▶ What the exercise asks: Below is some data. Retype exactly the lines starting at the one with "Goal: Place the" and ending at the one with "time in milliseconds".

Data records
◇ ◇ ◇ ◇ ◇

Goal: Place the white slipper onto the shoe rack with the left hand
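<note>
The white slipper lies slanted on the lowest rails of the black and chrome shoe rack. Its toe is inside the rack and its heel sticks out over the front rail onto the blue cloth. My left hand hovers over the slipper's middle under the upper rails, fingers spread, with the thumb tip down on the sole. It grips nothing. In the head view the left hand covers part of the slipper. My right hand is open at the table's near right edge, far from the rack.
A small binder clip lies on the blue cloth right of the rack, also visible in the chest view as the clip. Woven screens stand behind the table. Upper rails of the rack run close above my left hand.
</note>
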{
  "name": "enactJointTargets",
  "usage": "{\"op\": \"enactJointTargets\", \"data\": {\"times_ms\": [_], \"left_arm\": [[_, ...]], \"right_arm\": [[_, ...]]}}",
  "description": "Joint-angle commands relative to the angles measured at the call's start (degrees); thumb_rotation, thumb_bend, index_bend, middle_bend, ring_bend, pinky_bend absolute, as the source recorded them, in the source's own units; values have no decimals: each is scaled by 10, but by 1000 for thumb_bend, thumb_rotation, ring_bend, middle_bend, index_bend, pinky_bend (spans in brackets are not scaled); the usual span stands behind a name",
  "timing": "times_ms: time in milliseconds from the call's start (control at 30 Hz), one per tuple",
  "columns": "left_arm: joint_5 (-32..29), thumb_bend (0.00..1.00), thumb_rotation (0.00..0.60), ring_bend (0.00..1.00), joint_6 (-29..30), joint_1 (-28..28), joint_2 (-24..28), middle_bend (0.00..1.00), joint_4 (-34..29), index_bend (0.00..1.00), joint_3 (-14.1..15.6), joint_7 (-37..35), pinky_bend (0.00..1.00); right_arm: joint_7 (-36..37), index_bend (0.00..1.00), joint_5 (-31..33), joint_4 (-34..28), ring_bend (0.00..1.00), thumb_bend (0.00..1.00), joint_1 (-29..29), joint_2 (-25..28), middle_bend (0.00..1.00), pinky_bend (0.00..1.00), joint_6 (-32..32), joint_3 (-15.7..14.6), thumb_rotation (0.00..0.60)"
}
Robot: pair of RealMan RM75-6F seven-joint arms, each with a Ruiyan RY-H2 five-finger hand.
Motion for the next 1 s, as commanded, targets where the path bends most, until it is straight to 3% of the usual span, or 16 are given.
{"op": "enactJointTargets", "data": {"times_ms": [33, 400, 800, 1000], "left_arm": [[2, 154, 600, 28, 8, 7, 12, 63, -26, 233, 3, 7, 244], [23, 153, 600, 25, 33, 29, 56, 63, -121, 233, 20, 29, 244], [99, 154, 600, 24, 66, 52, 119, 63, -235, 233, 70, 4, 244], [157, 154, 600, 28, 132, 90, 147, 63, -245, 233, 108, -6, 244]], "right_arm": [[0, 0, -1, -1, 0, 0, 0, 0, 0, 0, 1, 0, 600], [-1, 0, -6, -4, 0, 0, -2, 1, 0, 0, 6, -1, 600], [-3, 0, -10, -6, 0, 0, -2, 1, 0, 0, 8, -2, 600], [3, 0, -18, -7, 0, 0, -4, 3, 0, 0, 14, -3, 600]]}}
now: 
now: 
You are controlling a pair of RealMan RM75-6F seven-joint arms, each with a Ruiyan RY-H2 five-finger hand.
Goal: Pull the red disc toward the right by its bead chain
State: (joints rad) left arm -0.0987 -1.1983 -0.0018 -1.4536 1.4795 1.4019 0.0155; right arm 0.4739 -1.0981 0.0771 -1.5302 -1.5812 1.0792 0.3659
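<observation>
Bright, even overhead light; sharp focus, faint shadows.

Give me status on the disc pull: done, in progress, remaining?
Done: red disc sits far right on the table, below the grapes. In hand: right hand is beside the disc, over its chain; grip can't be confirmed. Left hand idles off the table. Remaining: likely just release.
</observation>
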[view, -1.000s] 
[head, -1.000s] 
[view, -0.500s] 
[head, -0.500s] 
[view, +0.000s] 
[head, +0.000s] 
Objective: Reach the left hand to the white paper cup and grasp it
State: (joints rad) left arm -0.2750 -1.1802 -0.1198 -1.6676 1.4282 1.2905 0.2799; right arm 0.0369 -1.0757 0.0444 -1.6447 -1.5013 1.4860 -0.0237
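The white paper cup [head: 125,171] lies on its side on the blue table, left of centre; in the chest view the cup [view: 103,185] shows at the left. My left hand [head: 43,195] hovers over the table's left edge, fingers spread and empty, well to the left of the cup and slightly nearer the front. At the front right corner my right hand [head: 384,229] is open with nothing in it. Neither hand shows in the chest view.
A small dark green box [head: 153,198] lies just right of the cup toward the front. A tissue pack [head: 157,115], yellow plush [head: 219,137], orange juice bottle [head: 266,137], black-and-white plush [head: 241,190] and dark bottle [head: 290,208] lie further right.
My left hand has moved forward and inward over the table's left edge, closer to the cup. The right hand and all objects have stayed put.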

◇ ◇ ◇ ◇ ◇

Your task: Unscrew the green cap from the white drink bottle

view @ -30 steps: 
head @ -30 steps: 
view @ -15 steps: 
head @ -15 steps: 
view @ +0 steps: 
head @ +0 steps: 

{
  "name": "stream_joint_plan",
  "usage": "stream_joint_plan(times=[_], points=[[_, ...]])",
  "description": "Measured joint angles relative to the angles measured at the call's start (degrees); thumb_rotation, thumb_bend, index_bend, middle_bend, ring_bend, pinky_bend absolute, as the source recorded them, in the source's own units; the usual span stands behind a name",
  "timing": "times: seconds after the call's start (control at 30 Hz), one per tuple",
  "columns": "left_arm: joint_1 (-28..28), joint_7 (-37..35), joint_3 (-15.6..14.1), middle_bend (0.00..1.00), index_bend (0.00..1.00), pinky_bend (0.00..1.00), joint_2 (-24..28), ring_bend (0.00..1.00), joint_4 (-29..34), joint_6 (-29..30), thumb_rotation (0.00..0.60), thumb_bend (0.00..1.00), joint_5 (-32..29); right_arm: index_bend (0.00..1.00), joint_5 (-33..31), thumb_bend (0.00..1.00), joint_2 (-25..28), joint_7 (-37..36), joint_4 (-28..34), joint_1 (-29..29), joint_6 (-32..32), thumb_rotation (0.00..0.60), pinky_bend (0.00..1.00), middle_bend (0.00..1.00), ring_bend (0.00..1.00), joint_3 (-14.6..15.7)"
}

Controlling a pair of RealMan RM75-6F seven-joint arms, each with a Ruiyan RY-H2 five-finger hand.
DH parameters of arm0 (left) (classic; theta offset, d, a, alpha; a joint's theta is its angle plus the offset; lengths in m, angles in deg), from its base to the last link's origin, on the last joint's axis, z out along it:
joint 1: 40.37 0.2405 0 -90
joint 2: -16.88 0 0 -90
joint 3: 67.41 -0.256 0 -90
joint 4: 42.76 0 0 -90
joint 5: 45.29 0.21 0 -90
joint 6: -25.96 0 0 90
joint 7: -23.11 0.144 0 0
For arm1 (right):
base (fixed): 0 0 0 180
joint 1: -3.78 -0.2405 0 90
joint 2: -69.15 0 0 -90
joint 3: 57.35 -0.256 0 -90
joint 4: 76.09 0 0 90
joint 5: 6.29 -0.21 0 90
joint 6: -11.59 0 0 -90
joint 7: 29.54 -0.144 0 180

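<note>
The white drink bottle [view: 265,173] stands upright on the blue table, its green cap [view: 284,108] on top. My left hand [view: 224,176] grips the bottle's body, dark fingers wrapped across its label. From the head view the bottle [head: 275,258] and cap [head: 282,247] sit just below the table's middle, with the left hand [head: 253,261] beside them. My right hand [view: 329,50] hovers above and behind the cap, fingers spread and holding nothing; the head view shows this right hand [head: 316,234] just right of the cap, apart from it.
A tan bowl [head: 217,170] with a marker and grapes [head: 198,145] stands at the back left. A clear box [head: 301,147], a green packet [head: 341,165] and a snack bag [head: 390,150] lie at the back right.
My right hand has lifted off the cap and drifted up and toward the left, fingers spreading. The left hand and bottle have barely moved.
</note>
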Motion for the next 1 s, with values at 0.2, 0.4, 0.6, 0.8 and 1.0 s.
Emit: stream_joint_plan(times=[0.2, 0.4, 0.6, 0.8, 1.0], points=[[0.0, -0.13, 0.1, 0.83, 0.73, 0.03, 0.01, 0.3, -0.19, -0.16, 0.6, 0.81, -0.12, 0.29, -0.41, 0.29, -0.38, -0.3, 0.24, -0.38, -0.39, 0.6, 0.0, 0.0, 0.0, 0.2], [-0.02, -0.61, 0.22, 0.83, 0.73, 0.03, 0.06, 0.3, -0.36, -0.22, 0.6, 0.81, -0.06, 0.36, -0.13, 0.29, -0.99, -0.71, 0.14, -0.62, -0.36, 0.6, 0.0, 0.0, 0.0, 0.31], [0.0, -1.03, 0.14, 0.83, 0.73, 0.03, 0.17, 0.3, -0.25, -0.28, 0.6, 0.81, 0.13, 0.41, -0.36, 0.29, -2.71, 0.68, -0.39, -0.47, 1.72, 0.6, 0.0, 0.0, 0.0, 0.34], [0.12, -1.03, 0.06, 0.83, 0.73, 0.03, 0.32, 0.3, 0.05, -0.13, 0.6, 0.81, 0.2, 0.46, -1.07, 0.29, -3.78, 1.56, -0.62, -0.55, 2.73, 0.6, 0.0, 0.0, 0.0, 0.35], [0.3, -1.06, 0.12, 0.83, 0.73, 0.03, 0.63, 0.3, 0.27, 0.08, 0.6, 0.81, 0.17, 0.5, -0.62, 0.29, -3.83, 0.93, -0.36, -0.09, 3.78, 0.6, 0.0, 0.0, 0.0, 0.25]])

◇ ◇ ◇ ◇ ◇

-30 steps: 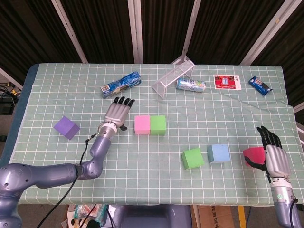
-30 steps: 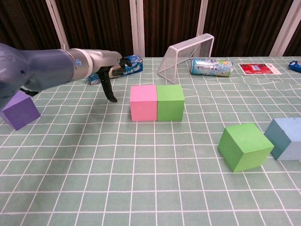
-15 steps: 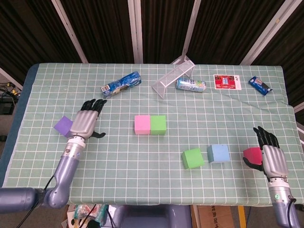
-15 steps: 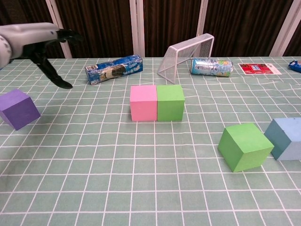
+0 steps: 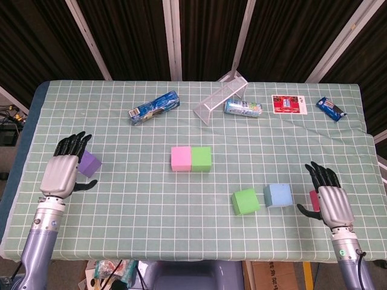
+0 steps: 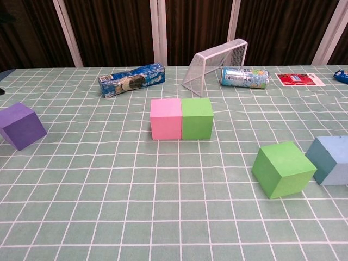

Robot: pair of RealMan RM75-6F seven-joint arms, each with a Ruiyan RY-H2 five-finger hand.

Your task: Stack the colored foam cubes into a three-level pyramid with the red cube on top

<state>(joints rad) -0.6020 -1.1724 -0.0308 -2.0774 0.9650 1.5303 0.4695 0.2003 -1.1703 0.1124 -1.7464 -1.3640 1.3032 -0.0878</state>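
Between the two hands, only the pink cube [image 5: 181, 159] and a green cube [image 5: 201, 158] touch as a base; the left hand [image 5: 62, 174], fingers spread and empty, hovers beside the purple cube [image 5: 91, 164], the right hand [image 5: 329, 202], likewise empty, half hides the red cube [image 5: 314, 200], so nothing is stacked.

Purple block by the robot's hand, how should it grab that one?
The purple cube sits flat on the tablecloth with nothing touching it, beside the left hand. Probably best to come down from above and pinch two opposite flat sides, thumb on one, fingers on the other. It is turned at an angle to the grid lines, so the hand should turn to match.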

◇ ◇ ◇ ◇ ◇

▶ Task result:
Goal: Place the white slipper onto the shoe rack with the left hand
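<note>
The white slipper lies slanted on the lowest rails of the black and chrome shoe rack. Its toe is inside the rack and its heel sticks out over the front rail onto the blue cloth. My left hand hovers over the slipper's middle under the upper rails, fingers spread, with the thumb tip down on the sole. It grips nothing. In the head view the left hand covers part of the slipper. My right hand is open at the table's near right edge, far from the rack.
A small binder clip lies on the blue cloth right of the rack, also visible in the chest view as the clip. Woven screens stand behind the table. Upper rails of the rack run close above my left hand.
</note>
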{
  "name": "enactJointTargets",
  "usage": "{\"op\": \"enactJointTargets\", \"data\": {\"times_ms\": [_], \"left_arm\": [[_, ...]], \"right_arm\": [[_, ...]]}}",
  "description": "Joint-angle commands relative to the angles measured at the call's start (degrees); thumb_rotation, thumb_bend, index_bend, middle_bend, ring_bend, pinky_bend absolute, as the source recorded them, in the source's own units; values have no decimals: each is scaled by 10, but by 1000 for thumb_bend, thumb_rotation, ring_bend, middle_bend, index_bend, pinky_bend (spans in brackets are not scaled); the usual span stands behind a name",
  "timing": "times_ms: time in milliseconds from the call's start (control at 30 Hz), one per tuple",

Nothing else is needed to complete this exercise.